Rezension zu "Disappearing Earth: A novel (English Edition)" von Julia Phillips
Was wissen wir über die Kamtschatka? Ich für mein Teil herzlich wenig: Ein Landstrich im äußersten Osten Russlands, eisigkalt, Vulkane, Bären, Lachse. (Also das mit den Lachsen nehme ich an, denn in Alaska gibt es auch welche - und Alaska ist ja gleich ums Eck, einmal rüber über die Dings … die Beringstraße …)
Julia Phillips war auf Kamtschatka, ein Jahr lang als Fulbright-Stipendiatin, und sie hat aus ihren Beobachtungen ein Buch gemacht: „Disappearing Earth“. Das Ganze ist kein Roman, aber fiktional, hat keine Hauptfigur, für jeden Monat ein Kapitel, ein Jahr lang, und jedes Kapitel von einer anderen Stimme erzählt. Für ethnografische Näherungen scheint das eine geeignete Methode zu sein, Juli Zeh hat es auch so gemacht, als sie uns mit „Unterleuten“ das fremde Brandenburg näherbringen wollte.

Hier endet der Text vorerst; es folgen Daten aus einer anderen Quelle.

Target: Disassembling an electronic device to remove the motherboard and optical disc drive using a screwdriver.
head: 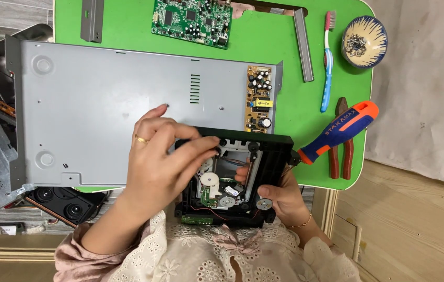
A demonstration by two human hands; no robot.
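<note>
A black disc-drive mechanism (264, 149) with a white gear, small motors and red wires is held over the near edge of the green table (264, 47). My left hand (162, 162), wearing a ring, rests on the drive's left top edge with fingers pinching near a black rubber mount. My right hand (279, 198) supports the drive from below at its right side and also holds a blue-and-orange screwdriver (345, 130), whose handle sticks out to the right.
A grey metal chassis plate (107, 104) carrying a yellow power board (259, 99) lies on the table. Behind are a green circuit board (191, 21), two metal brackets, a toothbrush (327, 62), a bowl of screws (364, 40) and red pliers (341, 151). Speakers and metal parts lie at the left on the floor.
</note>
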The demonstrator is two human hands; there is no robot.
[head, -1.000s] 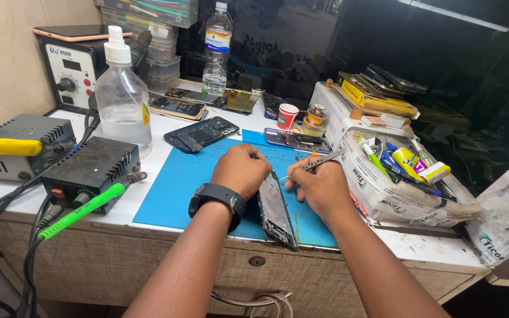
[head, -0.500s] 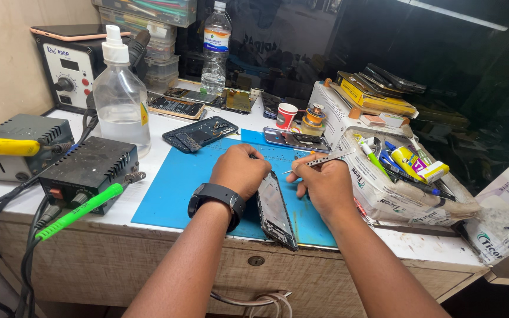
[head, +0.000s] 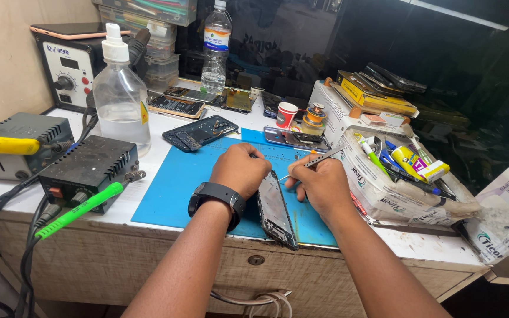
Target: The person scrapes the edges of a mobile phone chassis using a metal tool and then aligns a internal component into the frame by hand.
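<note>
A: Head view is showing a phone lying on the blue mat, partly tipped up on its side. Which way is it pointing?

B: Its long axis is running from the hands down toward the near desk edge, the lower end leaning slightly right.

A: And the hands?

B: The left hand, wearing a black watch, is curling closed over the phone's top end. The right hand is pinching metal tweezers, tips angling toward the phone's upper edge
</note>
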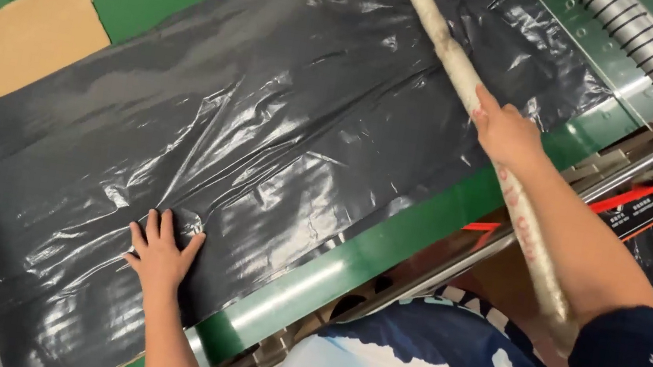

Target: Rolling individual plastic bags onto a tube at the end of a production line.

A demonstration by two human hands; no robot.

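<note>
Left hand (161,253) is laid flat, fingers spread, on the wrinkled black plastic sheet (264,139) that is stretched over the green machine table (388,237). Right hand (507,134) is closed round a long, worn beige cardboard tube (452,55) held slanting above the sheet; its fingertips are hidden behind the tube. The tube's upper end is cut off by the top edge, and its lower end is blurred near the person's sleeve.

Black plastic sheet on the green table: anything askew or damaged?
No tear shows. The black plastic sheet is wrinkled and creased around the left hand pressing it flat. The right hand grips a long worn stick laid across the sheet's far end.
</note>
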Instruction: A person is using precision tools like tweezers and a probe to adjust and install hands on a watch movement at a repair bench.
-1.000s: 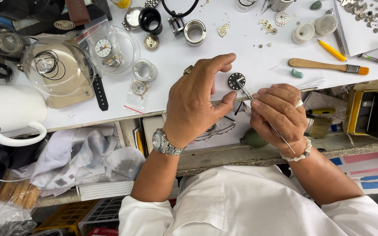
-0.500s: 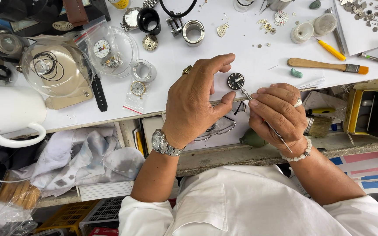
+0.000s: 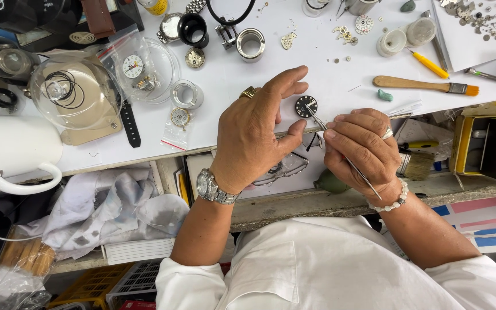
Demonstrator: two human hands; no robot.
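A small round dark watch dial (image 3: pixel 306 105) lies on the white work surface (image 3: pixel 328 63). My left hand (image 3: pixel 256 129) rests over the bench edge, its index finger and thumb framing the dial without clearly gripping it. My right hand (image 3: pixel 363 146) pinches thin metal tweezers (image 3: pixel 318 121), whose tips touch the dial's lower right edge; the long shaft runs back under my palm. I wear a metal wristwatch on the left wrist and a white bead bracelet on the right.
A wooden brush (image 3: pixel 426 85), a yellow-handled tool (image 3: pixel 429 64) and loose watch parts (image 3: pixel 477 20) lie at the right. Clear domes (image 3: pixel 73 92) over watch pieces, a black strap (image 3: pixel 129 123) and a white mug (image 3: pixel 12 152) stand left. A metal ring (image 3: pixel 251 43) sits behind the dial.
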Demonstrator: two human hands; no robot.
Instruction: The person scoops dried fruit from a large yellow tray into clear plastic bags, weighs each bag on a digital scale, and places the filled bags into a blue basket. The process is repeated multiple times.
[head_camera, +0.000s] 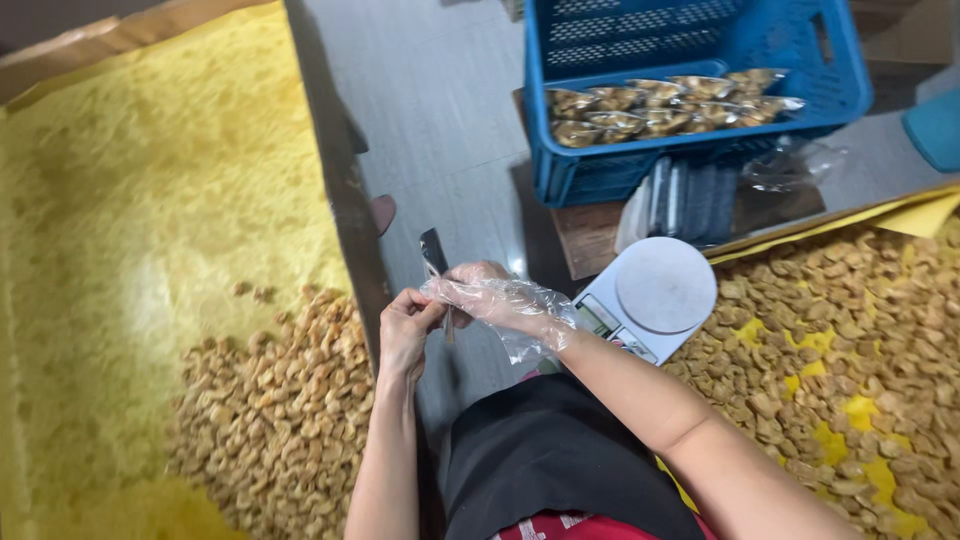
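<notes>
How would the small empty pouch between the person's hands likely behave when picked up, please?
The small dark flat pouch is probably light and floppy: it looks thin, pinched by left hand and right hand. It may feel slippery, since the right hand wears a loose clear plastic glove.

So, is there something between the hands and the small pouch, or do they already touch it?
Nothing visible stands between them. The left hand, bare, and the right hand, inside a loose clear plastic glove, both pinch the small dark pouch. Only the glove film separates the right fingers from it.
</notes>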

Trifft die Autorin den Ton? Den Pulsschlag der Gegend? Die Tonlage der Kultur? Ich weiß es nicht, ich kenn mich ja in Kamtschatka nicht aus. Mein Gemüt trifft sie jedenfalls, mich sprechen sie an, diese Stimmen aus dem fernen, faszinierenden Land. Denn es sind universelle Probleme, die sie treiben, neun Stunden Zeitunterschied von Moskau entfernt und auf dem Landweg unerreichbar: Die russischstämmigen Städter mit ihren Verwaltungsjobs ebenso wie die traditionsbewussten Einheimischen in den pittoresken Museumsdörfern, in denen die Alten noch während der Sommer mit den Rentieren ziehen. Es sind Geschichten vom Festhalten und Loslassen, vom Finden und Verlieren von Liebe, von jeder Generation, die sich selbst neu zurechtfinden muss in einer fundamental veränderten Welt, auch da, wo sich Polarfuchs und Schneehase Gute Nacht sagen, wo Rubelkurs und Fischfangquoten über den Wohlstand bestimmen.
Phillips’ Stimmen sind miteinander verbunden, und alle eint das große Aufregerthema des berichteten Jahres, als zwei Mädchen einfach so verschwunden sind, mitten im Touristentrubel im August am Strand von Petropavlovsk. Das fügt sich alles zu einem sehr runden Ganzen, einzig der Schluss hat mich enttäuscht, auch wenn er sich aufgedrängt haben mag. Ich will hier nicht spoilern, aber ein weniger deutliches Ende hätte mir besser gefallen, von mir aus hätte die Kamtschatka eines ihrer Geheimnisse behalten dürfen …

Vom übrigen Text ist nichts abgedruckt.